Exercise brief
Directions for the data below: repeat exactly the lines from the one with "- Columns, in" through the one with "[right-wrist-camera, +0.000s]", both included, and omit all pictures.

◆ ◆ ◆ ◆

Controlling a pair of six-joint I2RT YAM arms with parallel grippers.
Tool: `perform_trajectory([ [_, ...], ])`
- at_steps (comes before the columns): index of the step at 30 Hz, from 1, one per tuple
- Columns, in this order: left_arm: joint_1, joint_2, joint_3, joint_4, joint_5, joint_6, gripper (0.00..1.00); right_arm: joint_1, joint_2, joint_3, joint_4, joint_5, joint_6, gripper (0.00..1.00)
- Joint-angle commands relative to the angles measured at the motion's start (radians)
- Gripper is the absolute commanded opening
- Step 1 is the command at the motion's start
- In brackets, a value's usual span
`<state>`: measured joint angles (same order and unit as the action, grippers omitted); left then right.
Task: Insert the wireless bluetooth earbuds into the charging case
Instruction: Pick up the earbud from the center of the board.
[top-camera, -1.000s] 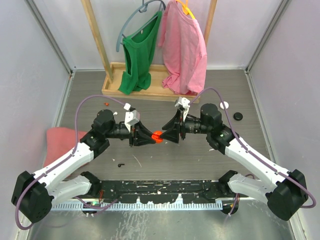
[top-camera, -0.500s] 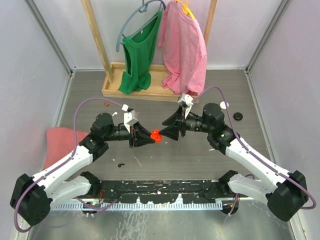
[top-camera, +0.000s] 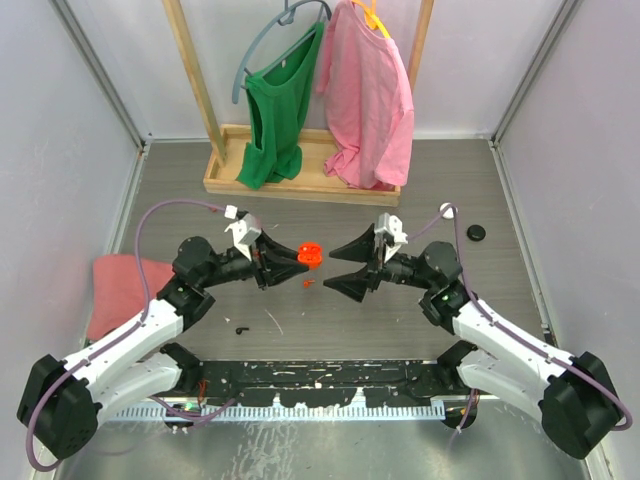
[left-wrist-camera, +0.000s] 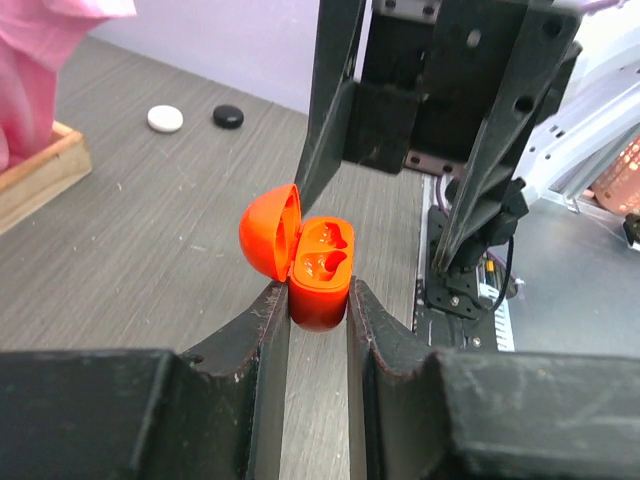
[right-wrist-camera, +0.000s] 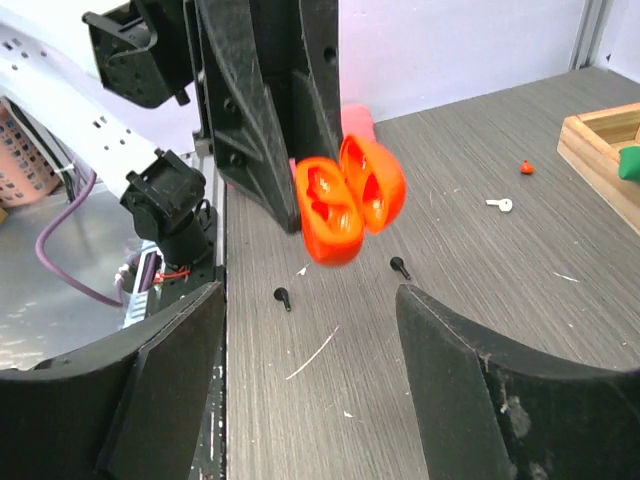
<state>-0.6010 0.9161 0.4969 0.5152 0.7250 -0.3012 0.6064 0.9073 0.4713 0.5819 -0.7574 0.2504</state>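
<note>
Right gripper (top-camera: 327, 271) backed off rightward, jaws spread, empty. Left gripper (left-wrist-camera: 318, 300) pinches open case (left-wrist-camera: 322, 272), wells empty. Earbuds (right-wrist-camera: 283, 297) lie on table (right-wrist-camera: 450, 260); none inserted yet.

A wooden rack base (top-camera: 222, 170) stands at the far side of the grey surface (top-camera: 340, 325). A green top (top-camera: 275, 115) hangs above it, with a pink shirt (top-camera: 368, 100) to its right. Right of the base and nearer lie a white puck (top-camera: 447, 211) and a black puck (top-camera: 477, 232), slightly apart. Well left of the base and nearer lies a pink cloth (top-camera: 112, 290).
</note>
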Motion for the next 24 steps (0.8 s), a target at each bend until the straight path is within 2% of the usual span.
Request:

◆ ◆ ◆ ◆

Output of the task
- Columns, in this order: left_arm: joint_1, joint_2, joint_3, joint_4, joint_5, joint_6, gripper (0.00..1.00); right_arm: joint_1, joint_2, joint_3, joint_4, joint_5, joint_6, gripper (0.00..1.00)
- Joint-angle commands relative to the angles measured at the motion's start (radians)
- Gripper is the absolute commanded opening
- Step 1 is the command at the motion's start
- In brackets, a value's usual span
`<state>`: measured joint angles (same order and unit as the action, grippers omitted); left then right.
Task: Insert the wireless bluetooth earbuds into the charging case
Instruction: Pick up the earbud from the center of the board.
[top-camera, -1.000s] 
[top-camera, -0.500s] 
[top-camera, +0.000s] 
[left-wrist-camera, +0.000s] 
[right-wrist-camera, +0.000s] 

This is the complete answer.